Your response should contain every line from the data below that holds the string "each".

——

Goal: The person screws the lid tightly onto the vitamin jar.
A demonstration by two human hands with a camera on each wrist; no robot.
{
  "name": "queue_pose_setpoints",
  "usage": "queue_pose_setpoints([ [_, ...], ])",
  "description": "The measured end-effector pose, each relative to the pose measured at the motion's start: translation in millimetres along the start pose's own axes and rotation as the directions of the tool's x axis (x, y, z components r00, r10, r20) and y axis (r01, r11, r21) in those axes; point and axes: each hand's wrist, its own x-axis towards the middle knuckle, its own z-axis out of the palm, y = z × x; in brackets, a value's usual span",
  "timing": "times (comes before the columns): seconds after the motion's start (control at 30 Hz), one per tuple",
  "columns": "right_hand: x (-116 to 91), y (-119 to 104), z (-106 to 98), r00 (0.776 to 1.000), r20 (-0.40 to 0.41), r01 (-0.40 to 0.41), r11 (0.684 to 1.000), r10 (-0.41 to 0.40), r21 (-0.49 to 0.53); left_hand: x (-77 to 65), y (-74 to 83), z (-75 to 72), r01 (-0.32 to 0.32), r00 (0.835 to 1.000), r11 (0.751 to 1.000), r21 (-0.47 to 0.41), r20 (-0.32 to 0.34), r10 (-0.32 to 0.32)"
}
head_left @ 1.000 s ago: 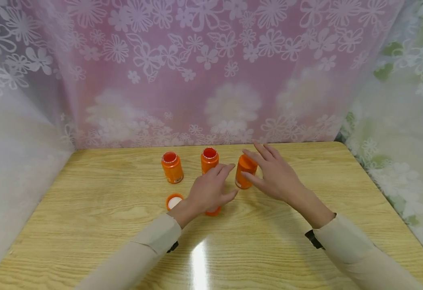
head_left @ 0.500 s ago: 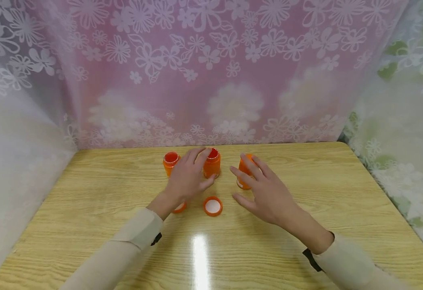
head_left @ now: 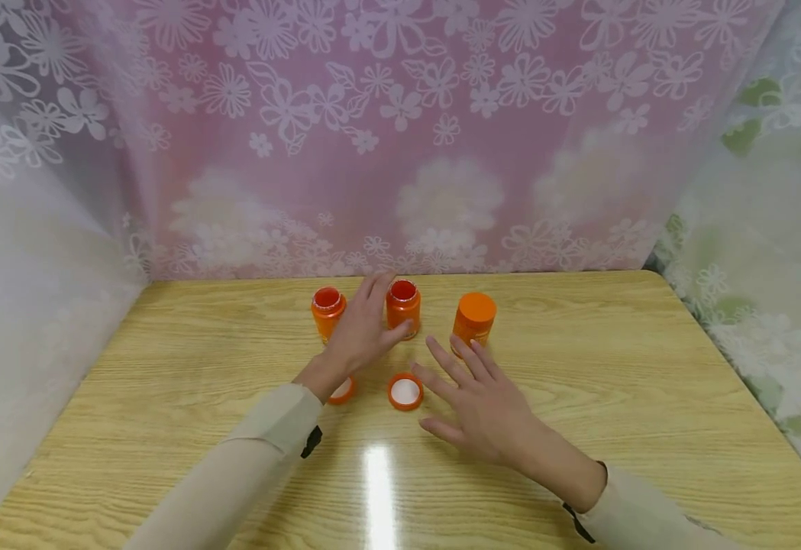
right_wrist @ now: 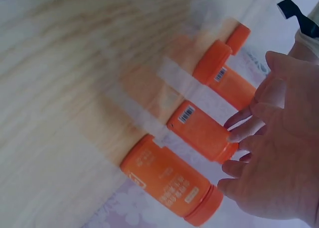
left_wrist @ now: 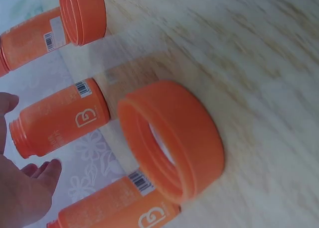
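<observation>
L hand (head_left: 361, 330): grip apart, thumb clear of fingers, around the mouth end of middle bottle (head_left: 403, 308) in L wrist view; contact can't tell. R hand (head_left: 488, 412): grip apart, fingers fanned, back of hand up; in head view two fingertips overlap lower front of lidded bottle (head_left: 476, 312), contact can't tell.

Middle bottle: orange, upright, uncapped, red inside, btwn the other two. L bottle (head_left: 327, 312): same type, upright, uncapped, partly hidden by L hand. Lidded bottle: R end of row, upright, orange lid on. Printing + barcodes show in wrist views.

Middle cap (head_left: 405, 392): in front of middle bottle, hollow side up, white inside, near R thumb tip. L cap (head_left: 343, 392): left of it, apart, also hollow side up, partly hidden by L wrist in head view.

Counter (head_left: 166, 428): pale wood grain, bright strip reflected nr side. Pale sleeves (head_left: 252, 451), both arms. Behind: pink floral cloth (head_left: 345, 179).
</observation>
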Motion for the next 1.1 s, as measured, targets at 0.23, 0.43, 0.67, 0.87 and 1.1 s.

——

OUTPUT OF THE TASK –
A demonstration by two human hands with a camera on each wrist; no robot.
  "description": "The measured end-effector pose, each relative to the pose measured at the motion's start: translation in millimetres along the start pose's own axes and rotation as the directions of the tool's x axis (x, y, z components r00, r10, r20) and y axis (r01, r11, r21) in those axes; point and axes: each hand's wrist, its own x-axis towards the middle knuckle, its own z-axis out of the palm, y = z × x; in brackets, a value's usual span",

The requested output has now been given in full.